Where is the that sum computed? From the ALU. So, the output of the ALU eventually generates the sum of the register plus the offset (i.e., the immediate value).
We need to put that result into the MAR. Thus, we need to have two different ways to load the MAR: the PC (for placing the instruction address) and the output of the ALU (after we've computed the effective address).
After we have address in the MAR, we can fetch the data at that address. At that point, it's just like fetching an instruction. We can place the fetched word into the MDR.
We can save one clock cycle if we load either the IR or the destination register directly from the data bus.
So, that's what we're going to do. The diagram looks like:
We're using a demultiplexer. Either we can pick output 0 and send the data to the instruction register (when the CPU fetches an instruction) or to the DST Data input of the register file (when the CPU is loading a word). We may need some circuitry to sign or zero extend the result if we are only fetching a halfword or byte.
What happens if we're not fetching an instruction nor loading a word? There's a load signal for IR as well as a RegWrite for the register file. If both are false, then no data is loaded, regardless of what the DEMUX control input is set to.

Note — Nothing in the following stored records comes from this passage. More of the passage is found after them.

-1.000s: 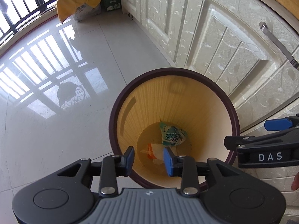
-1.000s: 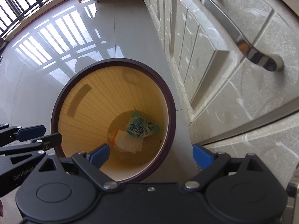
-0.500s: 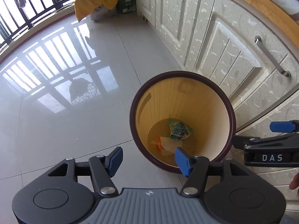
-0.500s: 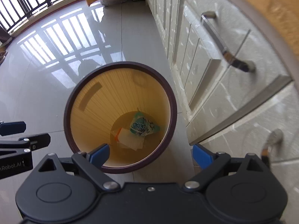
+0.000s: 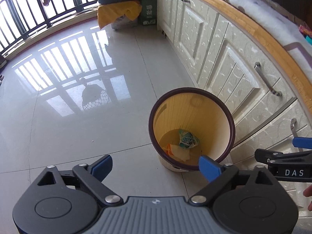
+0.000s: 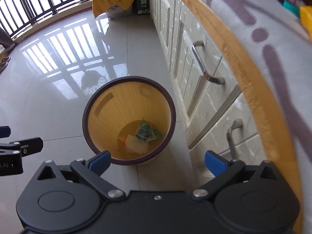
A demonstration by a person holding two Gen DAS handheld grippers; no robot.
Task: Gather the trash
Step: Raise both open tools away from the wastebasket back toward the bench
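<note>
A round bin (image 5: 195,111) (image 6: 126,101) with a dark rim and a yellow inside stands on the floor by the cabinets. In its bottom lie a green-and-white wrapper (image 5: 187,141) (image 6: 147,132) and an orange-and-white paper scrap (image 5: 178,152) (image 6: 134,145). My left gripper (image 5: 156,166) hangs high above the bin's near rim, its jaws opening wide with nothing between them. My right gripper (image 6: 157,162) hovers beside it, also opening and empty. Its fingers (image 5: 273,155) show at the right edge of the left wrist view.
Cream cabinet doors (image 5: 230,72) with metal handles (image 6: 202,66) run along the right under a wooden counter edge (image 6: 251,89) covered by a cloth. A yellow-draped pile (image 5: 117,13) and a green box (image 5: 149,5) stand at the far end by a railing. The tiled floor (image 5: 78,126) is glossy.
Both grippers have risen away from the bin, which now looks smaller and farther below. The left jaws have spread from nearly shut to wide. The right jaws have widened slightly.
</note>
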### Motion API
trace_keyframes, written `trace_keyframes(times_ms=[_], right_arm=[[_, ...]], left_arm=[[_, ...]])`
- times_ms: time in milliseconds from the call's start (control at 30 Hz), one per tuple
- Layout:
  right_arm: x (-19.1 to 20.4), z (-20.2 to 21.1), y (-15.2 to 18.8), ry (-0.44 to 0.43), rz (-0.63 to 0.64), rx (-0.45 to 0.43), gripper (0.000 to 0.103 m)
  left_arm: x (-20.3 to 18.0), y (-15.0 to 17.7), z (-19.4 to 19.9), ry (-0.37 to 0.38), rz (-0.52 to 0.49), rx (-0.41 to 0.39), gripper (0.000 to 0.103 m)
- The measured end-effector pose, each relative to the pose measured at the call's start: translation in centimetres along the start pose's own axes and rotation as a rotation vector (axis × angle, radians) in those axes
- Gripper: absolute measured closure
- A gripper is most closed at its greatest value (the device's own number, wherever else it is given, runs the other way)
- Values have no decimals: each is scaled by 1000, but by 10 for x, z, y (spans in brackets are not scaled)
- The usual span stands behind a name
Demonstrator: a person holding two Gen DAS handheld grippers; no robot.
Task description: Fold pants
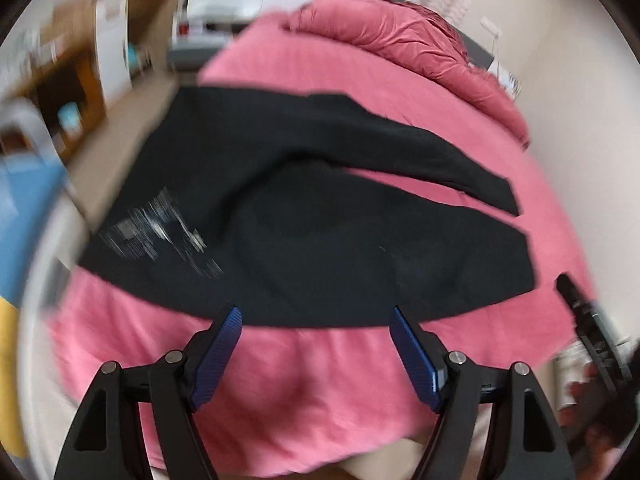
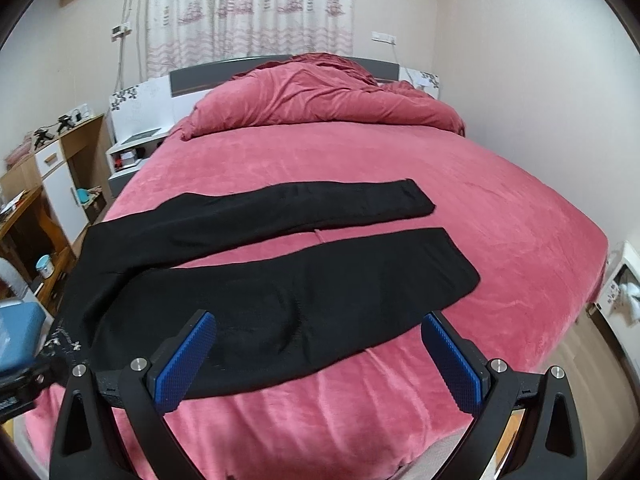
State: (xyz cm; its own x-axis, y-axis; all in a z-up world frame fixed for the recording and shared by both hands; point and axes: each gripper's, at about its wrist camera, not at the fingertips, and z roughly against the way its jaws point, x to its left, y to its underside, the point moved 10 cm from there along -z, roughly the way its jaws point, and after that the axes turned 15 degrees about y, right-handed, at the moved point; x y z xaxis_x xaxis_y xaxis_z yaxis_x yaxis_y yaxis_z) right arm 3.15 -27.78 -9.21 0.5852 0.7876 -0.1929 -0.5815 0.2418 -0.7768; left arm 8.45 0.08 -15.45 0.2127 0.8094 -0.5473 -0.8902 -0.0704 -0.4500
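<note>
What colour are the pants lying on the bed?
The pants are black, clearest in the right wrist view.

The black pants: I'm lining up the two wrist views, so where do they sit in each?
Left wrist: the black pants fill the centre, waist left, legs running right, blurred.
Right wrist: the black pants lie across the lower middle, waist left, legs pointing right.
Shared landmark: the bunched pink quilt at the bed's head.
</note>
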Motion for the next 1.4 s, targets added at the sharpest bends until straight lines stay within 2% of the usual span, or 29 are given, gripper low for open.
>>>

Thus, the DEMUX is always sending the data bus data to either the IR or the DST Data, but they could both be ignoring the data. This is good because most of the times, the data of the data bus is garbage, and we don't want to load it to IR or the register file.
A read operation is sent to memory. Memory eventually places the data onto the data bus, and sends an ACK signal back to the CPU. At that point, the data is read off the data bus. It is directed by the DEMUX either to the IR or to the register file.
However, for a store, we need to send the data a different way. In particular, instead of reading the data from the data bus, we need to send it to the data bus.
Where do we get the data from? Let's look at a typical store
instruction.
sw $r3, -10($r10) # Effective address is Reg[ 10 ] - 10
We need to do two things. First, we need compute the effective
address. This requires that we send rs (which is $r10
in the example) to the X input of the ALU. We also send
the immediate value, -10, to input Y (this is done by taking
IR15..0 through the zero/sign extender, and sign
extending it to 32 bits), and selecting input 1 of the Y MUX
(see the diagrams in the notes about the ALU, to remind yourself what
the ALU looks like).
However, we also need $r3. Recall this is really rt. rt is already being fed into the register file and it's being output as SRC 2 Data. However, right now the MUX is selecting input 1, not input 0. This means that SRC 2 Data is being ignored by the ALU.
However, we don't need the ALU to process SRC 2 Data. We can use that data directly, and send it to the data bus.
This is what the diagram looks like:
Let's look at the key aspects of this diagram.
Suppose rd was the destination register. The rd bits (from IR) is connected to DST Index. This would work well for load instructions and many other instructions. What about store?
store is the only instruction that requires two sets of outputs:
the data to be stored, and the address to store it at. In the
instruction
sw $r3, -10($r10) # Effective address is Reg[ 10 ] - 10
$r3 is the rt and rt is always fed into SRC
2 Index. Even though this is an I-type instruction and
even though we usually ignore SRC 2 Index in an I-type
instruction, this is the one rare (but important) case where we use
both the immediate value and rt.
Performing a store is somewhat different. It requires accessing the destination register, while at the same time computing the address of memory in store. This is done by having the SRC 2 Data output directed to the data bus.
Finally, we've been able to do away with the MDR by using a DEMUX from the data bus to either the IR or the DST Data of the register file. By doing away with the MDR, we can save one clock cycle. With the MDR, we needed one clock cycle to get the data off the data bus into the MDR, and one more clock cycle to move it from the MDR to other parts of the CPU.